## PROBLEM TO WORK ON
An exact transcription of the data below is needed.

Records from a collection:
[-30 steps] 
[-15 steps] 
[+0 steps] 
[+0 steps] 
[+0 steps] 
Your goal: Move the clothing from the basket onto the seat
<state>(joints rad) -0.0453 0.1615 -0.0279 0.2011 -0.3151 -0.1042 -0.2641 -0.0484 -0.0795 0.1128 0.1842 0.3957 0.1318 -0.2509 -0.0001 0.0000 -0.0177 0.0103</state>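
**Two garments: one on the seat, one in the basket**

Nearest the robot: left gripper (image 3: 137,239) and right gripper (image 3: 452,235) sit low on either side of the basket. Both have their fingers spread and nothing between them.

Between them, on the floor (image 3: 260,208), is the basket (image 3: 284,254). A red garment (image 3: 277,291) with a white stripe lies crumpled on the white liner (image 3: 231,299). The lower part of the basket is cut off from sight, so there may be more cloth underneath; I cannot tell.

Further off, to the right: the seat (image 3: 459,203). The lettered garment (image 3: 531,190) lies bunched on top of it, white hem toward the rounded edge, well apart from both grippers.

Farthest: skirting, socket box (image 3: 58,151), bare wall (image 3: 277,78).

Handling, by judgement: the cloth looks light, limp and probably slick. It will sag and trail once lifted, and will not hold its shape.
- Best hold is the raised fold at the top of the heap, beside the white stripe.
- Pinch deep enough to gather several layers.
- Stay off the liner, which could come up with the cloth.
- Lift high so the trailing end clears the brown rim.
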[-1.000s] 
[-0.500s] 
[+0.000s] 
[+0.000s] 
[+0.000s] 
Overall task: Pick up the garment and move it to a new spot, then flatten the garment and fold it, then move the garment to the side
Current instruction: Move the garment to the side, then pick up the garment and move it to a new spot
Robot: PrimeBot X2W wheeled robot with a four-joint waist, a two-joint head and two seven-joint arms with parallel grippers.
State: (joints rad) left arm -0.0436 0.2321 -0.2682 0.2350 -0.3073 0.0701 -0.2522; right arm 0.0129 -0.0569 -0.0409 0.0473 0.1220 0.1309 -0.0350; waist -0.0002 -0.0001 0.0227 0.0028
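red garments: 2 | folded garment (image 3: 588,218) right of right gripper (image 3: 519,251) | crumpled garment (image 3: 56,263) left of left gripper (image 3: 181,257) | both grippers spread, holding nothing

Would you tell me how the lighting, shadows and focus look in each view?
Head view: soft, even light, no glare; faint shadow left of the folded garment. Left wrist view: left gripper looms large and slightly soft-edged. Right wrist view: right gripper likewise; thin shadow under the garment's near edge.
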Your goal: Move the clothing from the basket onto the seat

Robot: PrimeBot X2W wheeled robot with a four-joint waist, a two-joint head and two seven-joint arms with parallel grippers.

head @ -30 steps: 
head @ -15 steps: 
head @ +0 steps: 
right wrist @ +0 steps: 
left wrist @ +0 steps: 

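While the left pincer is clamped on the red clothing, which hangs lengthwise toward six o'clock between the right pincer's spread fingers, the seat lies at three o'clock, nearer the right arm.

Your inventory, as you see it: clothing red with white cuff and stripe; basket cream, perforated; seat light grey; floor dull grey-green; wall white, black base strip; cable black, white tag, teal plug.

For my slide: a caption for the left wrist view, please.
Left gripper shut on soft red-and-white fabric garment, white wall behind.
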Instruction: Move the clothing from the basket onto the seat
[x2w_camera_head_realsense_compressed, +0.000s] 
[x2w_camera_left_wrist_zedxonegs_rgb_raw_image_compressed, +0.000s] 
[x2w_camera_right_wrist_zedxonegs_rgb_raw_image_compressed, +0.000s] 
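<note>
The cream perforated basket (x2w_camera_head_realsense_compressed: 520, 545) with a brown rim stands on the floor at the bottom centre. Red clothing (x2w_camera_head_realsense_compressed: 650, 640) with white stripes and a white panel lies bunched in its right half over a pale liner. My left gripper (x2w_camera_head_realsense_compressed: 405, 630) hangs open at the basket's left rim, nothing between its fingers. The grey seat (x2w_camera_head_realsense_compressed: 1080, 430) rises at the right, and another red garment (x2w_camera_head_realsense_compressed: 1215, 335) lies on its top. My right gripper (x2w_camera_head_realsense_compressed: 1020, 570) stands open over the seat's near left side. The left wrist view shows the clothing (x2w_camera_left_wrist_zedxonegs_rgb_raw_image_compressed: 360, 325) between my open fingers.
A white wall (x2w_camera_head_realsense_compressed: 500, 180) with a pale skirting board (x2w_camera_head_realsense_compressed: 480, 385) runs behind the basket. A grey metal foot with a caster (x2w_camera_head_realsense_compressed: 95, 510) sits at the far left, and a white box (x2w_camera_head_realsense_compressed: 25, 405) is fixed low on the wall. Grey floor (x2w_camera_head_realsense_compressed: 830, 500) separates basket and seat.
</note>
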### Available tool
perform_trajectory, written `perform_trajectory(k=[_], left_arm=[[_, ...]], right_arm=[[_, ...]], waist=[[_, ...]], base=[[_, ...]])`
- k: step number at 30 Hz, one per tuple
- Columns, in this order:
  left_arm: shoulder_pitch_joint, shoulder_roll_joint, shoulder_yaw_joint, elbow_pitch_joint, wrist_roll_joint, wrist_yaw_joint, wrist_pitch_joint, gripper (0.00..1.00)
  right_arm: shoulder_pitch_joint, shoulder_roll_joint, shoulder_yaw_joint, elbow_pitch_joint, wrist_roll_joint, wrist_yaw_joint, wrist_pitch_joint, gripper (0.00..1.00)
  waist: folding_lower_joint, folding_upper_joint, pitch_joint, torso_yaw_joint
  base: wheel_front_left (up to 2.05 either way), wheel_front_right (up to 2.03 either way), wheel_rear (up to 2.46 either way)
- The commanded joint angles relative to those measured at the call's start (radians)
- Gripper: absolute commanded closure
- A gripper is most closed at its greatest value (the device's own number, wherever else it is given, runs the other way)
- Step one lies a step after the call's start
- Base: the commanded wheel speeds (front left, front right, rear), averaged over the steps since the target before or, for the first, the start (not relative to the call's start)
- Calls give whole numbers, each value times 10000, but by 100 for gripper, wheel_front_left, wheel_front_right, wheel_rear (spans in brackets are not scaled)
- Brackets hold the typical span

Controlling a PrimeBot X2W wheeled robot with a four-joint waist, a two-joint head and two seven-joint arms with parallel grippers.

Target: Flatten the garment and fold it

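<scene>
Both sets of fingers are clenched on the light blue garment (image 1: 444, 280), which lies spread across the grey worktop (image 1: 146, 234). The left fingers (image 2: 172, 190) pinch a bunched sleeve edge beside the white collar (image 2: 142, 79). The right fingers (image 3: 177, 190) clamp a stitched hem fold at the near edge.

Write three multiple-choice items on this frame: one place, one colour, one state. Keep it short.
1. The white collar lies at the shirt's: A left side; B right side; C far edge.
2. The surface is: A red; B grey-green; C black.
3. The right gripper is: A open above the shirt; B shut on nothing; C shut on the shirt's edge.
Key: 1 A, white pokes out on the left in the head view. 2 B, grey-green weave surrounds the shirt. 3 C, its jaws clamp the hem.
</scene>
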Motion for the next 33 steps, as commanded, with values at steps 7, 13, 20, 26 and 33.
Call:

## SOLUTION TO THIS PROBLEM
[-30 steps] 
[-15 steps] 
[+0 steps] 
[+0 steps] 
[+0 steps] 
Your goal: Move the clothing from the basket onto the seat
<state>(joints rad) -0.0453 0.1615 -0.0279 0.2011 -0.3151 -0.1042 -0.2641 -0.0484 -0.0795 0.1128 0.1842 0.3957 0.1318 -0.2509 -0.0001 0.0000 -0.0177 0.0103</state>
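**Two garments: one on the seat, one in the basket**

Nearest the robot: left gripper (image 3: 137,239) and right gripper (image 3: 452,235) sit low on either side of the basket. Both have their fingers spread and nothing between them.

Between them, on the floor (image 3: 260,208), is the basket (image 3: 284,254). A red garment (image 3: 277,291) with a white stripe lies crumpled on the white liner (image 3: 231,299). The lower part of the basket is cut off from sight, so there may be more cloth underneath; I cannot tell.

Further off, to the right: the seat (image 3: 459,203). The lettered garment (image 3: 531,190) lies bunched on top of it, white hem toward the rounded edge, well apart from both grippers.

Farthest: skirting, socket box (image 3: 58,151), bare wall (image 3: 277,78).

Handling, by judgement: the cloth looks light, limp and probably slick. It will sag and trail once lifted, and will not hold its shape.
- Best hold is the raised fold at the top of the heap, beside the white stripe.
- Pinch deep enough to gather several layers.
- Stay off the liner, which could come up with the cloth.
- Lift high so the trailing end clears the brown rim.
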[-1.000s] 
[-0.500s] 
[+0.000s] 
[+0.000s] 
[+0.000s] 
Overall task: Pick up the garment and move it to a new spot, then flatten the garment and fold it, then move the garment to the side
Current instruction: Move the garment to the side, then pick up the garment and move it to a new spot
Robot: PrimeBot X2W wheeled robot with a four-joint waist, a two-joint head and two seven-joint arms with parallel grippers.
State: (joints rad) left arm -0.0436 0.2321 -0.2682 0.2350 -0.3073 0.0701 -0.2522; right arm 0.0129 -0.0569 -0.0409 0.0473 0.1220 0.1309 -0.0350; waist -0.0002 -0.0001 0.0227 0.0028
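red garments: 2 | folded garment (image 3: 588,218) right of right gripper (image 3: 519,251) | crumpled garment (image 3: 56,263) left of left gripper (image 3: 181,257) | both grippers spread, holding nothing

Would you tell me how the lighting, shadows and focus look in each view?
Head view: soft, even light, no glare; faint shadow left of the folded garment. Left wrist view: left gripper looms large and slightly soft-edged. Right wrist view: right gripper likewise; thin shadow under the garment's near edge.
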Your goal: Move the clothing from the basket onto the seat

Robot: PrimeBot X2W wheeled robot with a four-joint waist, a two-joint head and two seven-joint arms with parallel grippers.

head @ -30 steps: 
head @ -15 steps: 
head @ +0 steps: 
right wrist @ +0 steps: 
left wrist @ +0 steps: 

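While the left pincer is clamped on the red clothing, which hangs lengthwise toward six o'clock between the right pincer's spread fingers, the seat lies at three o'clock, nearer the right arm.

Your inventory, as you see it: clothing red with white cuff and stripe; basket cream, perforated; seat light grey; floor dull grey-green; wall white, black base strip; cable black, white tag, teal plug.

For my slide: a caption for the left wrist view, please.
Left gripper shut on soft red-and-white fabric garment, white wall behind.
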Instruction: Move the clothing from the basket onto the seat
[x2w_camera_head_realsense_compressed, +0.000s] 
[x2w_camera_left_wrist_zedxonegs_rgb_raw_image_compressed, +0.000s] 
[x2w_camera_right_wrist_zedxonegs_rgb_raw_image_compressed, +0.000s] 
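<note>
The cream perforated basket (x2w_camera_head_realsense_compressed: 520, 545) with a brown rim stands on the floor at the bottom centre. Red clothing (x2w_camera_head_realsense_compressed: 650, 640) with white stripes and a white panel lies bunched in its right half over a pale liner. My left gripper (x2w_camera_head_realsense_compressed: 405, 630) hangs open at the basket's left rim, nothing between its fingers. The grey seat (x2w_camera_head_realsense_compressed: 1080, 430) rises at the right, and another red garment (x2w_camera_head_realsense_compressed: 1215, 335) lies on its top. My right gripper (x2w_camera_head_realsense_compressed: 1020, 570) stands open over the seat's near left side. The left wrist view shows the clothing (x2w_camera_left_wrist_zedxonegs_rgb_raw_image_compressed: 360, 325) between my open fingers.
A white wall (x2w_camera_head_realsense_compressed: 500, 180) with a pale skirting board (x2w_camera_head_realsense_compressed: 480, 385) runs behind the basket. A grey metal foot with a caster (x2w_camera_head_realsense_compressed: 95, 510) sits at the far left, and a white box (x2w_camera_head_realsense_compressed: 25, 405) is fixed low on the wall. Grey floor (x2w_camera_head_realsense_compressed: 830, 500) separates basket and seat.
</note>
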### Available tool
perform_trajectory, written `perform_trajectory(k=[_], left_arm=[[_, ...]], right_arm=[[_, ...]], waist=[[_, ...]], base=[[_, ...]])`
- k: step number at 30 Hz, one per tuple
- Columns, in this order:
  left_arm: shoulder_pitch_joint, shoulder_roll_joint, shoulder_yaw_joint, elbow_pitch_joint, wrist_roll_joint, wrist_yaw_joint, wrist_pitch_joint, gripper (0.00..1.00)
  right_arm: shoulder_pitch_joint, shoulder_roll_joint, shoulder_yaw_joint, elbow_pitch_joint, wrist_roll_joint, wrist_yaw_joint, wrist_pitch_joint, gripper (0.00..1.00)
  waist: folding_lower_joint, folding_upper_joint, pitch_joint, torso_yaw_joint
  base: wheel_front_left (up to 2.05 either way), wheel_front_right (up to 2.03 either way), wheel_rear (up to 2.46 either way)
- The commanded joint angles relative to those measured at the call's start (radians)
- Gripper: absolute commanded closure
- A gripper is most closed at its greatest value (the device's own number, wherever else it is given, runs the other way)
- Step one lies a step after the call's start
- Base: the commanded wheel speeds (front left, front right, rear), averaged over the steps since the target before or, for the first, the start (not relative to the call's start)
- Calls give whole numbers, each value times 10000, but by 100 for gripper, wheel_front_left, wheel_front_right, wheel_rear (spans in brackets are not scaled)
- Brackets hold the typical span

Controlling a PrimeBot X2W wheeled robot with a four-joint waist, a two-joint head and two seven-joint arms with parallel grippers.

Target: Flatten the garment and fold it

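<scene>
Both sets of fingers are clenched on the light blue garment (image 1: 444, 280), which lies spread across the grey worktop (image 1: 146, 234). The left fingers (image 2: 172, 190) pinch a bunched sleeve edge beside the white collar (image 2: 142, 79). The right fingers (image 3: 177, 190) clamp a stitched hem fold at the near edge.

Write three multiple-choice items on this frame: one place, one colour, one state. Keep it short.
1. The white collar lies at the shirt's: A left side; B right side; C far edge.
2. The surface is: A red; B grey-green; C black.
3. The right gripper is: A open above the shirt; B shut on nothing; C shut on the shirt's edge.
Key: 1 A, white pokes out on the left in the head view. 2 B, grey-green weave surrounds the shirt. 3 C, its jaws clamp the hem.
</scene>
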Motion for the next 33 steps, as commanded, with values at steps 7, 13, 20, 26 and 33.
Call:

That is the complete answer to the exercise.